## Instructions to follow
Go through the listing and transcribe each line exactly.

:: Provided material ::

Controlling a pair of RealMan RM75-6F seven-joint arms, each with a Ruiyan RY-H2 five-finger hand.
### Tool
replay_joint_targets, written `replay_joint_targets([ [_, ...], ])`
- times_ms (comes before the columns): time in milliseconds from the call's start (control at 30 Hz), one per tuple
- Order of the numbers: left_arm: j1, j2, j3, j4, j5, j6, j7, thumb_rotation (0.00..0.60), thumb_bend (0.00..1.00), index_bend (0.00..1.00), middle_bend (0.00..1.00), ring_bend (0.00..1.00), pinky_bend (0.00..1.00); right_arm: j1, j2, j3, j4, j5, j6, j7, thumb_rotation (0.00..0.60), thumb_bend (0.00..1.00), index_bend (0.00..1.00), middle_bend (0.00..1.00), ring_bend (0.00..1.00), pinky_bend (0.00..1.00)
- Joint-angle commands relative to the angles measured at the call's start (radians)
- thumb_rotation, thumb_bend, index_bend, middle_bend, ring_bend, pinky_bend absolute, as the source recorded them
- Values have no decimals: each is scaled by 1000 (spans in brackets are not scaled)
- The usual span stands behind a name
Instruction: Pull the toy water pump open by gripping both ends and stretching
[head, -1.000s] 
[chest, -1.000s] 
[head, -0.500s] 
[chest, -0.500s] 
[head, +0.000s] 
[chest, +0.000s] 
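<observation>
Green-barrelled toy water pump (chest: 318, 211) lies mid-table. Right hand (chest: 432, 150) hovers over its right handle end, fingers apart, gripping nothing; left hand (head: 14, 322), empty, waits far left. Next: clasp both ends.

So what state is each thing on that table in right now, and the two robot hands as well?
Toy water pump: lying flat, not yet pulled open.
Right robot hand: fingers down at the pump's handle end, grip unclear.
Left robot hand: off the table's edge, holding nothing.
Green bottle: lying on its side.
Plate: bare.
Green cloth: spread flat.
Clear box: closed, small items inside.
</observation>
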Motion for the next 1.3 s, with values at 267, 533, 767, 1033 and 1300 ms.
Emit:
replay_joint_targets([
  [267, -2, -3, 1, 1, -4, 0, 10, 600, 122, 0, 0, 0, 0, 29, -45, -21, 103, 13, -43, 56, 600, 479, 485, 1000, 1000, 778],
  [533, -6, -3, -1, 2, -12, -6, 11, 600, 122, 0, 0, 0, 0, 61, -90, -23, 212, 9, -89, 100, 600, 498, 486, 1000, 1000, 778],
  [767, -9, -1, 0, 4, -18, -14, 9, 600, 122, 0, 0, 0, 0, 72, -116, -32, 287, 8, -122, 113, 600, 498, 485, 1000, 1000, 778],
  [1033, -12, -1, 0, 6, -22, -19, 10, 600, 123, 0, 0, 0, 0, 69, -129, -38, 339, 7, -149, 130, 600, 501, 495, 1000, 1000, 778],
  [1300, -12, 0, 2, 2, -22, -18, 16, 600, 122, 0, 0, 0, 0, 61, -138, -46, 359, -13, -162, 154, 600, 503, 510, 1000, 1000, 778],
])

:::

## Exercise solution
Controlling a pair of RealMan RM75-6F seven-joint arms, each with a Ruiyan RY-H2 five-finger hand.
### Tool
replay_joint_targets, written `replay_joint_targets([ [_, ...], ])`
- times_ms (comes before the columns): time in milliseconds from the call's start (control at 30 Hz), one per tuple
- Order of the numbers: left_arm: j1, j2, j3, j4, j5, j6, j7, thumb_rotation (0.00..0.60), thumb_bend (0.00..1.00), index_bend (0.00..1.00), middle_bend (0.00..1.00), ring_bend (0.00..1.00), pinky_bend (0.00..1.00); right_arm: j1, j2, j3, j4, j5, j6, j7, thumb_rotation (0.00..0.60), thumb_bend (0.00..1.00), index_bend (0.00..1.00), middle_bend (0.00..1.00), ring_bend (0.00..1.00), pinky_bend (0.00..1.00)
- Joint-angle commands relative to the angles measured at the call's start (radians)
- thumb_rotation, thumb_bend, index_bend, middle_bend, ring_bend, pinky_bend absolute, as the source recorded them
- Values have no decimals: each is scaled by 1000 (spans in brackets are not scaled)
- The usual span stands behind a name
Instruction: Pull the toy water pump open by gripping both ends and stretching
[head, -1.000s] 
[chest, -1.000s] 
[head, -0.500s] 
[chest, -0.500s] 
[head, +0.000s] 
[chest, +0.000s] 
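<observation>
Green-barrelled toy water pump (chest: 318, 211) lies mid-table. Right hand (chest: 432, 150) hovers over its right handle end, fingers apart, gripping nothing; left hand (head: 14, 322), empty, waits far left. Next: clasp both ends.

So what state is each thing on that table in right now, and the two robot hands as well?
Toy water pump: lying flat, not yet pulled open.
Right robot hand: fingers down at the pump's handle end, grip unclear.
Left robot hand: off the table's edge, holding nothing.
Green bottle: lying on its side.
Plate: bare.
Green cloth: spread flat.
Clear box: closed, small items inside.
</observation>
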Motion for the next 1.3 s, with values at 267, 533, 767, 1033 and 1300 ms.
Emit:
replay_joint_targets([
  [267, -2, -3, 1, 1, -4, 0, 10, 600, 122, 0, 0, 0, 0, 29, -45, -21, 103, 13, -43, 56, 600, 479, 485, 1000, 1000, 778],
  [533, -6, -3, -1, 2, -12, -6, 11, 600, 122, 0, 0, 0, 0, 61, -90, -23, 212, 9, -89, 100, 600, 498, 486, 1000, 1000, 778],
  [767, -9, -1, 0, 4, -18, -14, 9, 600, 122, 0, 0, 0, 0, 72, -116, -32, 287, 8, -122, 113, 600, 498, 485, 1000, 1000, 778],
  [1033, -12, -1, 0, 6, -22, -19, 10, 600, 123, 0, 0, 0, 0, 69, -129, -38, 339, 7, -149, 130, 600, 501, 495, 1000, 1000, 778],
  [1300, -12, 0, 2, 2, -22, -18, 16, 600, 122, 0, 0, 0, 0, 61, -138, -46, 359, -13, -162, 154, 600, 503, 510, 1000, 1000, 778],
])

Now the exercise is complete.